### What you need to do
Output exactly the first line of the listing and each line after it, through the line that contains "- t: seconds"; add nothing else.

--- --- ---

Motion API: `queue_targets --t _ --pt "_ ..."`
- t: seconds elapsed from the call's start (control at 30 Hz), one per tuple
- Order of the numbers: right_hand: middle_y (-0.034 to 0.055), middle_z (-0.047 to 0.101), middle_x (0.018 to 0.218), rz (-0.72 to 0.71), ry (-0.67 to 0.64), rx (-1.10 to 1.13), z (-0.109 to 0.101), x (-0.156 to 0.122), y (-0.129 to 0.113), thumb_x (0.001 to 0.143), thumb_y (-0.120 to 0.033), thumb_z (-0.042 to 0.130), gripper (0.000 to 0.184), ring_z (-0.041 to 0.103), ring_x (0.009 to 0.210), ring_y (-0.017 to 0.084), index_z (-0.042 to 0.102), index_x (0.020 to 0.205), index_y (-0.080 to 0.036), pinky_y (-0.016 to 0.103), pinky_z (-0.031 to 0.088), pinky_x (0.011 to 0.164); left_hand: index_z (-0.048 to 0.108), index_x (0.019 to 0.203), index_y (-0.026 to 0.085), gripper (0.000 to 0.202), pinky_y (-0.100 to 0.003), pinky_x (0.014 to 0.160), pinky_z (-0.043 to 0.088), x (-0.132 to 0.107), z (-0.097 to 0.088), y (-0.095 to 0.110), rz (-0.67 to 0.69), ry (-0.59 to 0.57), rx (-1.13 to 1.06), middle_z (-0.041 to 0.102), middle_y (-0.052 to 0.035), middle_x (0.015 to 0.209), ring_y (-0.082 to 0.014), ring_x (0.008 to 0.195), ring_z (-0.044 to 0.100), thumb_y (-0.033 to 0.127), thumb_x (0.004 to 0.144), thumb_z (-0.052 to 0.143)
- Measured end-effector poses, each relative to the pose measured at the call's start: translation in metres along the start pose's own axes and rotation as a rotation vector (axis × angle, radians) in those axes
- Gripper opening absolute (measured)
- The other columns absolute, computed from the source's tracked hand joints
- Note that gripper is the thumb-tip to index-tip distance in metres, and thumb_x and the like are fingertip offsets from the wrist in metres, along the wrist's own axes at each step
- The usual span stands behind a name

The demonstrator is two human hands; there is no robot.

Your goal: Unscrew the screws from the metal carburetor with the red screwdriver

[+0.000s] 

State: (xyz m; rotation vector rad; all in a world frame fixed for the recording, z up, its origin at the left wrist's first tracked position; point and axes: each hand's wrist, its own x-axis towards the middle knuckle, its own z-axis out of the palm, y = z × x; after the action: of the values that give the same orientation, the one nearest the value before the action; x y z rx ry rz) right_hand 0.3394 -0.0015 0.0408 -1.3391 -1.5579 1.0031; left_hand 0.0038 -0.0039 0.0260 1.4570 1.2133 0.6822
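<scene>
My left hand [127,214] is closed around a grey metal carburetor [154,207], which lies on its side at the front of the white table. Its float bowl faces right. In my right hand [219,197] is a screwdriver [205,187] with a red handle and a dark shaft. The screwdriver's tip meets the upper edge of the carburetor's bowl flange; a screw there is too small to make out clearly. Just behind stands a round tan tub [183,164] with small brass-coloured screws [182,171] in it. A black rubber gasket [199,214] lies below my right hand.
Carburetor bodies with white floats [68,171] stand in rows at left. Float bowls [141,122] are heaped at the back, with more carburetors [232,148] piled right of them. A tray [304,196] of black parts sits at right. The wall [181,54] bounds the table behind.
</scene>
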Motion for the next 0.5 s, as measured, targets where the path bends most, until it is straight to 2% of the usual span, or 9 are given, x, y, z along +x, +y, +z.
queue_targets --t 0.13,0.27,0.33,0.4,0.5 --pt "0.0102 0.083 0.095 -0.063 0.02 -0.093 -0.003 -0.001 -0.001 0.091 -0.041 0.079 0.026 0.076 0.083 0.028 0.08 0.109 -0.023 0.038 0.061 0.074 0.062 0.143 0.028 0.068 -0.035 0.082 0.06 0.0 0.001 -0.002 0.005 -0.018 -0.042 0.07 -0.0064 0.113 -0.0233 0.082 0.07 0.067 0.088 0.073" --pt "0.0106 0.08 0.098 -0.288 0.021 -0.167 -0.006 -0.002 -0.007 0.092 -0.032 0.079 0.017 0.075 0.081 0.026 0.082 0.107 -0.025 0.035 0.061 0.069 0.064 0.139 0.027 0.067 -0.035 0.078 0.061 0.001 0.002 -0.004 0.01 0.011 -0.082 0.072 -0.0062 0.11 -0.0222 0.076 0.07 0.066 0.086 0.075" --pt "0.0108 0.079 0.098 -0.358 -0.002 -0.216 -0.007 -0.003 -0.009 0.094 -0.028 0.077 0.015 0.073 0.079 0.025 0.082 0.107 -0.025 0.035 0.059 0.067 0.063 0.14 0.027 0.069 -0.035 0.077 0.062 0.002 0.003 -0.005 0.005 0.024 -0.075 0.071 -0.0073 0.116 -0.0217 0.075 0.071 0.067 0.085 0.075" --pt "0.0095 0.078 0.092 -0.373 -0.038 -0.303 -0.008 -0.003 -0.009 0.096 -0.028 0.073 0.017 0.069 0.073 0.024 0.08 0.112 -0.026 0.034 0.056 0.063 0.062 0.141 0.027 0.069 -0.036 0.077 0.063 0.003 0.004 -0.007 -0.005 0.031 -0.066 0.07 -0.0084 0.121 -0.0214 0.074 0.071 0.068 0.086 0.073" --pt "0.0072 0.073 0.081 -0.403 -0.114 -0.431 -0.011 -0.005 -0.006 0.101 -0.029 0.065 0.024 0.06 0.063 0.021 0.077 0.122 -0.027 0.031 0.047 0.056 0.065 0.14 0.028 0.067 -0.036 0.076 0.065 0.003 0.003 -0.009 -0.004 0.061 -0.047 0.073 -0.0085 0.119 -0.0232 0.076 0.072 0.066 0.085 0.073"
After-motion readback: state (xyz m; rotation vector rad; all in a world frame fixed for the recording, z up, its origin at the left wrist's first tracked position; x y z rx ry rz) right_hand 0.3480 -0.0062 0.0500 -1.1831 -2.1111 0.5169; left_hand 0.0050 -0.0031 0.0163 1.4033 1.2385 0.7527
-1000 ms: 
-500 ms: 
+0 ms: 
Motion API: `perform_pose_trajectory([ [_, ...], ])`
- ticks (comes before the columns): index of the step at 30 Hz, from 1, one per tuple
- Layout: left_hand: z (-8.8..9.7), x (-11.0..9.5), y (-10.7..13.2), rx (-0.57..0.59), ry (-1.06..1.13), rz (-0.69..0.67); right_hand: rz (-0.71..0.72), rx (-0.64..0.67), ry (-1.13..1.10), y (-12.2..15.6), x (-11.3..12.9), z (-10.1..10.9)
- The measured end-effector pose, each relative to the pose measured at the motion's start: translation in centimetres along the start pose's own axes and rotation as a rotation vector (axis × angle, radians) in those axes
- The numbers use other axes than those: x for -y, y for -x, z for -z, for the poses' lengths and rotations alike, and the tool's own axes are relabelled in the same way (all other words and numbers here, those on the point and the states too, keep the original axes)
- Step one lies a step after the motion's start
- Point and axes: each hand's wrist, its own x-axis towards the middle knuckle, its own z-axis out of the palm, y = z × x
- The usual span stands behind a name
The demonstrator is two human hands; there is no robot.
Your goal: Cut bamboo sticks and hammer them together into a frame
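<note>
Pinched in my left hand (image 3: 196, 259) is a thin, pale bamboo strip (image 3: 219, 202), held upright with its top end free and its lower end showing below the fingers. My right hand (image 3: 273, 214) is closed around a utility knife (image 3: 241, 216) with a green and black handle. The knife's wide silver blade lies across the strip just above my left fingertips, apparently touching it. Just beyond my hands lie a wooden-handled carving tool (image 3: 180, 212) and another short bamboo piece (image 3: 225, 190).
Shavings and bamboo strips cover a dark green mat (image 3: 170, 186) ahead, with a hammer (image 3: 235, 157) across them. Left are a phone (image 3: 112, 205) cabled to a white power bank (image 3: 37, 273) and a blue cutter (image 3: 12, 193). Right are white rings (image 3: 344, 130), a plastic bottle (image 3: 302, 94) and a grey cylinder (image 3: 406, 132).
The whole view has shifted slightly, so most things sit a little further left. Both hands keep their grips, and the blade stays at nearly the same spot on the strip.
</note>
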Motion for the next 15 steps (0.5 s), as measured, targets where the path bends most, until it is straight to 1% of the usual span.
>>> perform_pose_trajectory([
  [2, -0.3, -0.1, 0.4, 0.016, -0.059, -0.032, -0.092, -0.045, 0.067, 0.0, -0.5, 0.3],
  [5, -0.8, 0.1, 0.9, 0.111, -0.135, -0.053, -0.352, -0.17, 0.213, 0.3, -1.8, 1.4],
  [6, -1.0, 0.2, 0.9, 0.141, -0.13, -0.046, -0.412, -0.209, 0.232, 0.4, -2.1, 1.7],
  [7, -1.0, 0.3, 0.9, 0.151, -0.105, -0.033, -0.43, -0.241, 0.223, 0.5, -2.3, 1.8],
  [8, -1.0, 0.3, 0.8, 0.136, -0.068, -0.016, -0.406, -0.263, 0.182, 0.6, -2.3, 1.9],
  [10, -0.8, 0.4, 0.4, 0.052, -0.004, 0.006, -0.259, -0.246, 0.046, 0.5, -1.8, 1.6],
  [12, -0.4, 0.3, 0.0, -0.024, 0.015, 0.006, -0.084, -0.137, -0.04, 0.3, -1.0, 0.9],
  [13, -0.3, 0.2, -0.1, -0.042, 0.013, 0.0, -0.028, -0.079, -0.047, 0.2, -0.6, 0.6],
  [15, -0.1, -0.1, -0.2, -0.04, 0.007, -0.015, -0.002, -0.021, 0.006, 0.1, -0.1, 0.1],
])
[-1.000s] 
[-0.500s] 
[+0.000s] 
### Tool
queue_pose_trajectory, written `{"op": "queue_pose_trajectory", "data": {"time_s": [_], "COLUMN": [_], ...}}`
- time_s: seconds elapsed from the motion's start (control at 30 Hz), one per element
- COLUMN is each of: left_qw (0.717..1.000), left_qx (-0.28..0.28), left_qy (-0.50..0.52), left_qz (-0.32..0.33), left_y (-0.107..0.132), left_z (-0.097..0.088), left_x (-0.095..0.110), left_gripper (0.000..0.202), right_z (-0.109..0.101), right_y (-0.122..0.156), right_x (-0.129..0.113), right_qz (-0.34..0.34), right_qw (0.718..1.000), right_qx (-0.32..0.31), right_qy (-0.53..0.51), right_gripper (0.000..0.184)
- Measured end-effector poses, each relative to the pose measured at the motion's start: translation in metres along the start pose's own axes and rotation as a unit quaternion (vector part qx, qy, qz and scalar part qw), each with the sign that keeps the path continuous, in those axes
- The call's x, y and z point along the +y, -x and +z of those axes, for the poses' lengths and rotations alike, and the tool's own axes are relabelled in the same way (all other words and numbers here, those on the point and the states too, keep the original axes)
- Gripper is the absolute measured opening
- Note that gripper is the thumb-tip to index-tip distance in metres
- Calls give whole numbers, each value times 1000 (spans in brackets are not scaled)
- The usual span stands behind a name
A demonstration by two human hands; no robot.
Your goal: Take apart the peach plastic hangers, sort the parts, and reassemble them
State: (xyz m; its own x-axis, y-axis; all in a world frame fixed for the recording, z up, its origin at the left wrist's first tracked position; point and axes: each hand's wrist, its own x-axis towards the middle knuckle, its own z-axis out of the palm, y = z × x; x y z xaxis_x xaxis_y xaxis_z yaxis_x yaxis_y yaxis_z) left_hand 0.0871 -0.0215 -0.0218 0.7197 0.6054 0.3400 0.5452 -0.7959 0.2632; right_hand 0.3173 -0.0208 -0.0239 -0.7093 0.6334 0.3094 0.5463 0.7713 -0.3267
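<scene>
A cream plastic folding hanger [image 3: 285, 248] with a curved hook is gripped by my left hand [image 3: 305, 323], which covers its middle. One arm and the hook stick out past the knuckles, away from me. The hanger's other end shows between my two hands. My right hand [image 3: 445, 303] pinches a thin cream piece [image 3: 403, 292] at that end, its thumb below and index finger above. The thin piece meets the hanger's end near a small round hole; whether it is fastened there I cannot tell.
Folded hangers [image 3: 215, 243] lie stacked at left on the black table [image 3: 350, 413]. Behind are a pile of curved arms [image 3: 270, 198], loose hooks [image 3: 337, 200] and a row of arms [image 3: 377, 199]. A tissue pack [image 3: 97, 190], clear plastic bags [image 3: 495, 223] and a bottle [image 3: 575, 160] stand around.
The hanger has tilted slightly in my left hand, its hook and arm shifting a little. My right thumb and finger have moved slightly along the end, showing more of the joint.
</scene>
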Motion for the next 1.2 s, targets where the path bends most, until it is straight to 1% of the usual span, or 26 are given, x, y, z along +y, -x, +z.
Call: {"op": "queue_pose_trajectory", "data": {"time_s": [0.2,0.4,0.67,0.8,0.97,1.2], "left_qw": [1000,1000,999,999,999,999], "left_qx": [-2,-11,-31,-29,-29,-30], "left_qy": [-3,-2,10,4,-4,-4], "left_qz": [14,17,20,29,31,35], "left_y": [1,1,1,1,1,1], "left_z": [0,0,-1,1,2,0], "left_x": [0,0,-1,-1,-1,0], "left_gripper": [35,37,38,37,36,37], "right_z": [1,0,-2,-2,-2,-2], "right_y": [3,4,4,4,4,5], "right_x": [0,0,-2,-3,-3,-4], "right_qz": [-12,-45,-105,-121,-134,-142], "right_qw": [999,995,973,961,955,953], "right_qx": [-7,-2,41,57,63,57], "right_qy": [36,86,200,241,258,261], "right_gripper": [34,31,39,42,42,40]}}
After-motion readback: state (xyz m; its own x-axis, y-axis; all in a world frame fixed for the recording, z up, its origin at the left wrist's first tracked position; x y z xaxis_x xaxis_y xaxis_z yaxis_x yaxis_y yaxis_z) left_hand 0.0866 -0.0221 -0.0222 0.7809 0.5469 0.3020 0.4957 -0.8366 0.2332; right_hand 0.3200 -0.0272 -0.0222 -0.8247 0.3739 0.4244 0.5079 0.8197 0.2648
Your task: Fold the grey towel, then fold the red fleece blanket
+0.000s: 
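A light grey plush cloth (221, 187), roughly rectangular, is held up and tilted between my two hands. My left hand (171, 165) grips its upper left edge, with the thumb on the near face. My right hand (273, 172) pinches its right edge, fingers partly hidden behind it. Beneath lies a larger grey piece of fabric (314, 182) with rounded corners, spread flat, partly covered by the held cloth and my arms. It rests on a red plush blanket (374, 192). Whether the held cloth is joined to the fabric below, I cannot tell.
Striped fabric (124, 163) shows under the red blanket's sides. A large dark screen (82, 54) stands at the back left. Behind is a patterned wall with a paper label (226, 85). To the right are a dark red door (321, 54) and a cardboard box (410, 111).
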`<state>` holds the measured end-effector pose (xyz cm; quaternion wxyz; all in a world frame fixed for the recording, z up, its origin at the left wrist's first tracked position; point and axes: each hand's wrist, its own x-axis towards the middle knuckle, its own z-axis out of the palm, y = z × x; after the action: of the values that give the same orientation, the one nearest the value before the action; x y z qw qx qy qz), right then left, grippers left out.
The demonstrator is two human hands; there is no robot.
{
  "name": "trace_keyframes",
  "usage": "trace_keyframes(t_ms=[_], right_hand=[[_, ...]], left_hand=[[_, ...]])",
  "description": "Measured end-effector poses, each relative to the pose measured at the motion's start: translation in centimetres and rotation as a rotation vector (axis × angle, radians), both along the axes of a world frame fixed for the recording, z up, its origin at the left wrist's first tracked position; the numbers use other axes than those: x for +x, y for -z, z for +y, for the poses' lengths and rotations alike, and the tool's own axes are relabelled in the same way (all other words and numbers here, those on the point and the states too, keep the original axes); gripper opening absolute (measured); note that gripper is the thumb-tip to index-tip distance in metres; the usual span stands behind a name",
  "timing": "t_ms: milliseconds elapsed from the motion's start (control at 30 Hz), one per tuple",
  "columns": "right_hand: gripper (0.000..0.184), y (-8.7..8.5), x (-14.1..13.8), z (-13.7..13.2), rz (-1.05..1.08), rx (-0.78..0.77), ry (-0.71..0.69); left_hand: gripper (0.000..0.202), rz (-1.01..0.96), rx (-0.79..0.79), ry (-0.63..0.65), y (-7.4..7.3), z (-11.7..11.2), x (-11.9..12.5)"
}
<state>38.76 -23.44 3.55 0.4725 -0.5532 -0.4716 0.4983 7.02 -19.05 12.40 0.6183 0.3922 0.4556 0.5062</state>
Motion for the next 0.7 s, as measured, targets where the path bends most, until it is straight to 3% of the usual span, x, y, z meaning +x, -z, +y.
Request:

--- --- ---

### Answer for the task
Motion API: `queue_targets --t _ --pt "_ ..."`
- t: seconds elapsed from the call's start (control at 30 Hz), one per tuple

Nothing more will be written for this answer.